Problem description – Give back the data below exactly as it was given.

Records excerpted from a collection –
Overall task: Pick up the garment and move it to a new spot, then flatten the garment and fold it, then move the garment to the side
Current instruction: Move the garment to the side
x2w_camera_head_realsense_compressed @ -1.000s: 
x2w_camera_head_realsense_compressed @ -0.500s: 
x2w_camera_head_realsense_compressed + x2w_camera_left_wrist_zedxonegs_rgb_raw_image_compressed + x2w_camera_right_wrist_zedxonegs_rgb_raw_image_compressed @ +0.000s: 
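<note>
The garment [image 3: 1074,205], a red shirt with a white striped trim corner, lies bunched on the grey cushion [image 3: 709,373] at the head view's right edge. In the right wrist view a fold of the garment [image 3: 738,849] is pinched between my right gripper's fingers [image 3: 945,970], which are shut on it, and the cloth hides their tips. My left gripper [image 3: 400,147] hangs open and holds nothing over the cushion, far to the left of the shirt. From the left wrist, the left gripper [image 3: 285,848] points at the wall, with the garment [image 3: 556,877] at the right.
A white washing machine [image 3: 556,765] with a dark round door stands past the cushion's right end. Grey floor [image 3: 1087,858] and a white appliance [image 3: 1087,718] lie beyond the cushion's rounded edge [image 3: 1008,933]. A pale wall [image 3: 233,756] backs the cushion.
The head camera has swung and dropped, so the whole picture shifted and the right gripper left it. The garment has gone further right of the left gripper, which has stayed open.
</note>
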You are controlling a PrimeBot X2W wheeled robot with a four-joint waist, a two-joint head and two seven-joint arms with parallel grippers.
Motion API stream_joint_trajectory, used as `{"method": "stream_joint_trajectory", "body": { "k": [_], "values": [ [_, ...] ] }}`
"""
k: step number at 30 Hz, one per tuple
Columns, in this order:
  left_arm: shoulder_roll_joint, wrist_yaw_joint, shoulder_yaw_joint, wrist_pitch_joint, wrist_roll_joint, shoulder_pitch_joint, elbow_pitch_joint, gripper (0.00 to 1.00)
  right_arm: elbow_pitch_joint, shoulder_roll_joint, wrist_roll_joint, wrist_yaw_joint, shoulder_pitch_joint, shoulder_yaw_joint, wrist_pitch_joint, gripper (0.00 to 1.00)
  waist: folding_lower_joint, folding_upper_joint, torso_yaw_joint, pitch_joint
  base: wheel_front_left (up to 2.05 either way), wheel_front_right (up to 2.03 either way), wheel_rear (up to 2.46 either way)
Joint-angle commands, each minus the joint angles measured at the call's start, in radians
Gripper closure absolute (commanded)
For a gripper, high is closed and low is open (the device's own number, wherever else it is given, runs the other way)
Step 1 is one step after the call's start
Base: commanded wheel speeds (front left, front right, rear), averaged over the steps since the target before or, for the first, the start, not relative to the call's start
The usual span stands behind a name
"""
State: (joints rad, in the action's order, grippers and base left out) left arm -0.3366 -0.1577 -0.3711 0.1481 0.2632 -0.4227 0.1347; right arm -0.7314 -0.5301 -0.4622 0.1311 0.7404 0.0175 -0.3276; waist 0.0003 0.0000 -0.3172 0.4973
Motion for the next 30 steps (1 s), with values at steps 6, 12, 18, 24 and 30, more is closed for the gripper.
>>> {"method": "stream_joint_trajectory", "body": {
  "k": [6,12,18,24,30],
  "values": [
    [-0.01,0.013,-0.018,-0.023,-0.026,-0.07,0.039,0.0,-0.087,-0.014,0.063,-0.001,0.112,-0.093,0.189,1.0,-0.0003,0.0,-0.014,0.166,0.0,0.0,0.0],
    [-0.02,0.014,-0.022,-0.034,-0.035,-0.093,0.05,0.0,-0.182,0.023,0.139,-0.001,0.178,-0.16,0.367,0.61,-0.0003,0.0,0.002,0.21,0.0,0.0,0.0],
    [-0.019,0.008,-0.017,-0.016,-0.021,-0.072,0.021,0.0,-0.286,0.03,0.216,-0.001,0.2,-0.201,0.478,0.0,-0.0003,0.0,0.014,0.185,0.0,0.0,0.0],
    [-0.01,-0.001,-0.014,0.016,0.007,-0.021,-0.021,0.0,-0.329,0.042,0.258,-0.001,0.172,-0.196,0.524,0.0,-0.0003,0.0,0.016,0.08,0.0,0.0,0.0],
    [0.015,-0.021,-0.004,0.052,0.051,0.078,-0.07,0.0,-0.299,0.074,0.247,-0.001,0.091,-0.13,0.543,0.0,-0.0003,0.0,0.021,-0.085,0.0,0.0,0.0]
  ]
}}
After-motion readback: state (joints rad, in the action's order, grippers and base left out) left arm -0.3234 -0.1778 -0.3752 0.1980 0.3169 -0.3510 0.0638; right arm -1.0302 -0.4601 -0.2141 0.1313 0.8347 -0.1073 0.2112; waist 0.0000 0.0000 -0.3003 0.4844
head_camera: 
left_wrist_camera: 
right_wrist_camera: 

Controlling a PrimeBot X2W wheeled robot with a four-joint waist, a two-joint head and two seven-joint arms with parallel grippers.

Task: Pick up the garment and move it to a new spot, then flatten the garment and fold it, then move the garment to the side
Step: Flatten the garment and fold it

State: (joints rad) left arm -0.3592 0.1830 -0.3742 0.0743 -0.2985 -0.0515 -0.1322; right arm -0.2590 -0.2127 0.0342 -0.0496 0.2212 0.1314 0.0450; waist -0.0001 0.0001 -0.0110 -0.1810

Result of this task –
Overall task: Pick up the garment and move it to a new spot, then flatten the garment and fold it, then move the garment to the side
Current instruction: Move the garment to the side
x2w_camera_head_realsense_compressed @ -1.000s: 
x2w_camera_head_realsense_compressed @ -0.500s: 
x2w_camera_head_realsense_compressed + x2w_camera_left_wrist_zedxonegs_rgb_raw_image_compressed + x2w_camera_right_wrist_zedxonegs_rgb_raw_image_compressed @ +0.000s: 
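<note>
The garment [image 3: 1074,205], a red shirt with a white striped trim corner, lies bunched on the grey cushion [image 3: 709,373] at the head view's right edge. In the right wrist view a fold of the garment [image 3: 738,849] is pinched between my right gripper's fingers [image 3: 945,970], which are shut on it, and the cloth hides their tips. My left gripper [image 3: 400,147] hangs open and holds nothing over the cushion, far to the left of the shirt. From the left wrist, the left gripper [image 3: 285,848] points at the wall, with the garment [image 3: 556,877] at the right.
A white washing machine [image 3: 556,765] with a dark round door stands past the cushion's right end. Grey floor [image 3: 1087,858] and a white appliance [image 3: 1087,718] lie beyond the cushion's rounded edge [image 3: 1008,933]. A pale wall [image 3: 233,756] backs the cushion.
The head camera has swung and dropped, so the whole picture shifted and the right gripper left it. The garment has gone further right of the left gripper, which has stayed open.
</note>
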You are controlling a PrimeBot X2W wheeled robot with a four-joint waist, a two-joint head and two seven-joint arms with parallel grippers.
Motion API stream_joint_trajectory, used as `{"method": "stream_joint_trajectory", "body": { "k": [_], "values": [ [_, ...] ] }}`
"""
k: step number at 30 Hz, one per tuple
Columns, in this order:
  left_arm: shoulder_roll_joint, wrist_yaw_joint, shoulder_yaw_joint, wrist_pitch_joint, wrist_roll_joint, shoulder_pitch_joint, elbow_pitch_joint, gripper (0.00 to 1.00)
  right_arm: elbow_pitch_joint, shoulder_roll_joint, wrist_roll_joint, wrist_yaw_joint, shoulder_pitch_joint, shoulder_yaw_joint, wrist_pitch_joint, gripper (0.00 to 1.00)
  waist: folding_lower_joint, folding_upper_joint, torso_yaw_joint, pitch_joint
  base: wheel_front_left (up to 2.05 either way), wheel_front_right (up to 2.03 either way), wheel_rear (up to 2.46 either way)
Joint-angle commands, each minus the joint angles measured at the call's start, in radians
Gripper closure absolute (commanded)
For a gripper, high is closed and low is open (the device's own number, wherever else it is given, runs the other way)
Step 1 is one step after the call's start
Base: commanded wheel speeds (front left, front right, rear), averaged over the steps since the target before or, for the first, the start, not relative to the call's start
The usual span stands behind a name
"""
State: (joints rad, in the action's order, grippers and base left out) left arm -0.3366 -0.1577 -0.3711 0.1481 0.2632 -0.4227 0.1347; right arm -0.7314 -0.5301 -0.4622 0.1311 0.7404 0.0175 -0.3276; waist 0.0003 0.0000 -0.3172 0.4973
Motion for the next 30 steps (1 s), with values at steps 6, 12, 18, 24 and 30, more is closed for the gripper.
>>> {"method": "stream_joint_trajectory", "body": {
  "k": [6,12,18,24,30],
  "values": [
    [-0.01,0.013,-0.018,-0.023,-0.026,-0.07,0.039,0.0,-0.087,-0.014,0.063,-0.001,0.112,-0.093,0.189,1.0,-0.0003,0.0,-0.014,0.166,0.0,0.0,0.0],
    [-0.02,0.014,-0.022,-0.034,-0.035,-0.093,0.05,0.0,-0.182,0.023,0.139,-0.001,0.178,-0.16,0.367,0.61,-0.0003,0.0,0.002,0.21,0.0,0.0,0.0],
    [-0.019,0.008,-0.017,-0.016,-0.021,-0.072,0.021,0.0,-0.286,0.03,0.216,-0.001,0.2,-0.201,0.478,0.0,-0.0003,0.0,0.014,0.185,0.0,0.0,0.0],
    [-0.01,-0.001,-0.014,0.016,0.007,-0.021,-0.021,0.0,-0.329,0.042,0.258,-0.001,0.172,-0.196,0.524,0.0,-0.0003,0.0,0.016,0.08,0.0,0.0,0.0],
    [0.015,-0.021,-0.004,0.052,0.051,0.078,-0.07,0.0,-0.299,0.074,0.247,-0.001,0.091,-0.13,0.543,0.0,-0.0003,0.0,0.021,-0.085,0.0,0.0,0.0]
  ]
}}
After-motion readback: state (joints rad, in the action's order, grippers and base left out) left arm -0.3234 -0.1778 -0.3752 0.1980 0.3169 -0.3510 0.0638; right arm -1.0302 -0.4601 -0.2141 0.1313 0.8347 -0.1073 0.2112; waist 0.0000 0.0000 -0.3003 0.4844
head_camera: 
left_wrist_camera: 
right_wrist_camera: 

Controlling a PrimeBot X2W wheeled robot with a four-joint waist, a two-joint head and two seven-joint arms with parallel grippers.

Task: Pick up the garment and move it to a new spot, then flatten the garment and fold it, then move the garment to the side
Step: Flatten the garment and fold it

State: (joints rad) left arm -0.3592 0.1830 -0.3742 0.0743 -0.2985 -0.0515 -0.1322; right arm -0.2590 -0.2127 0.0342 -0.0496 0.2212 0.1314 0.0450; waist -0.0001 0.0001 -0.0110 -0.1810

Nothing else goes with this output.